Si les pays membres de l’OTAN et l’UE n’y prennent gare, cette crise en Ukraine pourrait bien être le catalyseur de la démondialisation occidentale et faire basculer le monde définitivement vers l’Eurasie. L’interdépendance énergétique entre la Russie et les Etats membres de l’UE n’est pour l’instant pas affectée, et l’UE ne pourra pas totalement remplacer la gaz russe par le gaz de schiste américain, le gaz algérien et le gaz en provenance des pays du golfe. Une tendance à l’affaiblissement des liens énergétiques avec la Russie se ferait surtout au détriment de l’UE  avec l’augmentation des prix et un plus grand risque pour la sécurité des approvisionnements.

L’UE en voie d’otanisation, puisqu’elle n’a pas de stratégie géopolitique indépendante, est en réalité isolée sur le continent eurasien dont elle n’est que le cap occidental. L’UE est seule à appliquer des sanctions et va se retrouver enfermée dans l’espace euro-atlantique, sous domination et dans la périphérie des Etats-Unis.

Si les Européens de l’Ouest, en particulier la France et l’Allemagne ne cherchent pas à se reconnecter malgré tout avec la Russie, lorsque l’opération russe de neutralisation sera terminée, ils seront les vrais perdant de la nouvelle configuration. Il serait plus judicieux pour la France et l’Allemagne de s’engager dans une désescalade et promettre un gel de l’élargissement au lieu d’envoyer des armes qui aura pour résultat une aggravation du conflit, plus de victimes inutiles, et une montée aux extrêmes de la Russie.

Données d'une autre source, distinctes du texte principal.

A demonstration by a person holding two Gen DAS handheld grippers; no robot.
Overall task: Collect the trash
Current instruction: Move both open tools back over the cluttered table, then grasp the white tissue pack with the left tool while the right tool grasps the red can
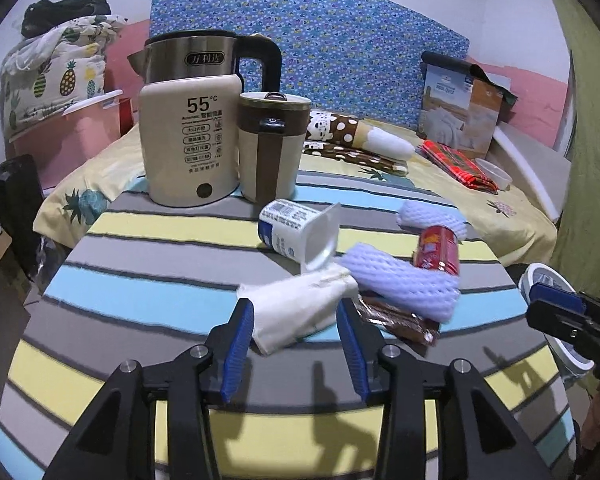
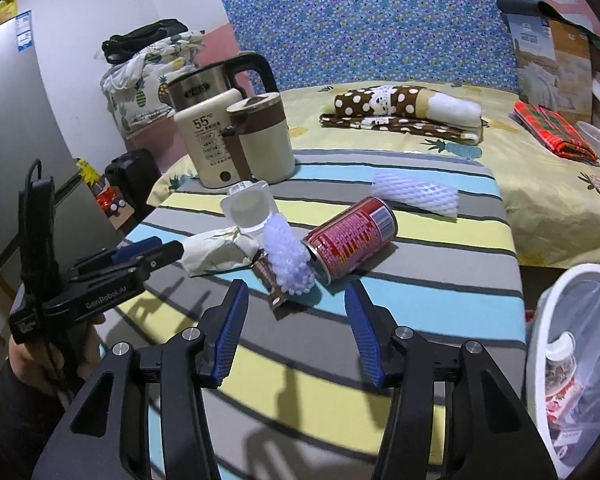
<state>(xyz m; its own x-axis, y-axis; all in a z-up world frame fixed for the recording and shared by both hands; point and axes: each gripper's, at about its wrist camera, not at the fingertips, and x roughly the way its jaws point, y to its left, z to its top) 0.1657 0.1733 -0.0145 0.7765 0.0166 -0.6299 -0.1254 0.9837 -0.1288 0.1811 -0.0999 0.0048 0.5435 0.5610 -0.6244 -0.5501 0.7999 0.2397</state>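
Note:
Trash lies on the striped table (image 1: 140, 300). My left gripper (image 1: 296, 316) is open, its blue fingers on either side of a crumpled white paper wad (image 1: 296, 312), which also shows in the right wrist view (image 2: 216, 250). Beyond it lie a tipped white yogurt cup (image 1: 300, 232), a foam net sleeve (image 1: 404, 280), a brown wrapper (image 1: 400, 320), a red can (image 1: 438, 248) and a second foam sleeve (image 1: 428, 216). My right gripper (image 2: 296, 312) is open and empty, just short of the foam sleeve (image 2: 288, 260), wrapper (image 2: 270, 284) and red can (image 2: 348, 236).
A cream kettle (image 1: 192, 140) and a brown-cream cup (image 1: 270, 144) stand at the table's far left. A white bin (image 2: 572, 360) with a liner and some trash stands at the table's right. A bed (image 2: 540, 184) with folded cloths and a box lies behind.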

A partir du moment où les Etats-Unis et donc l’OTAN ont annoncé qu’ils n’interviendraient pas en Ukraine, on peut estimer que les jeux sont faits, même si le bilan risque d’être très lourd autant du côté ukrainien que russe et que de nombreuses incertitudes demeurent.

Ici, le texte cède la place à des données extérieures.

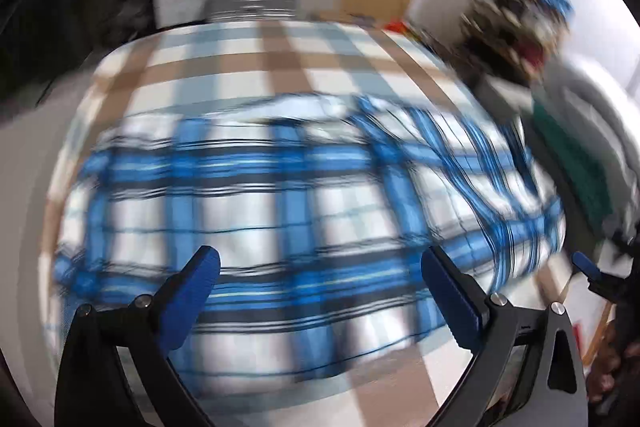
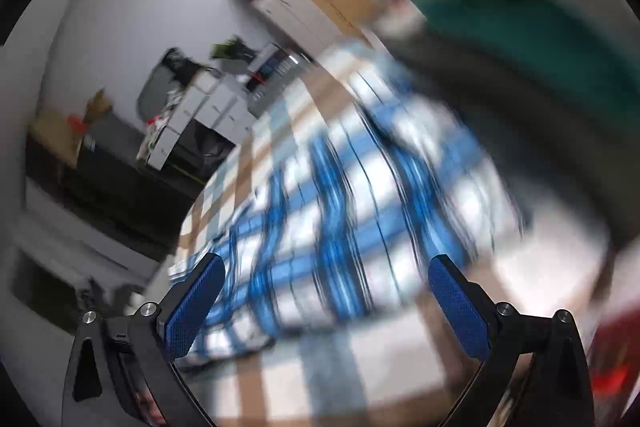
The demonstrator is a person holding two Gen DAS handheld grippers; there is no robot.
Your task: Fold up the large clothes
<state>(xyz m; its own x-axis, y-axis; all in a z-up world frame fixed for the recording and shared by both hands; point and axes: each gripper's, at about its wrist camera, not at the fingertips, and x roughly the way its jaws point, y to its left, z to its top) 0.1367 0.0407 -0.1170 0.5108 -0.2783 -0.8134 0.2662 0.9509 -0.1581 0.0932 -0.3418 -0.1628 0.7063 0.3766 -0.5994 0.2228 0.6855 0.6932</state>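
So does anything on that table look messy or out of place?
The blue-and-white plaid shirt lies on the checked tablecloth unevenly: its right side is bunched and rumpled rather than flat. Both pictures are motion-blurred, so finer detail is unclear. Both grippers are open and hold nothing.

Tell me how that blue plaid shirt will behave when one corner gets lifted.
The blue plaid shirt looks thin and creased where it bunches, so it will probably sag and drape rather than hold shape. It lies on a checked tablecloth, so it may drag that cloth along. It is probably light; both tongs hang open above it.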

A propos de l’Ukraine comme enjeu, il s’agit d’un intérêt vital du point de vue de la Russie pour sa sécurité et sa survie en tant qu’Etat-civilisation. Le succès ou l’échec de cet opération militaire aura un impact décisif sur l’équilibre géopolitique vis à vis des Etats-Unis mais aussi de la Chine. La Russie sera toujours plus résolue que ses adversaires de l’OTAN qui ne peuvent appliquer qu’une stratégie indirecte et hybride contre la Russie. Les dissensions au sein de l’OTAN ne vont pas tarder non plus à se manifester, c’est une question de temps, au fur et à mesure de le prise de conscience de la réalité géopolitique, masquée aujourd’hui par l’hystérie médiatique, la gravité des enjeux et la marginalisation de l’UE.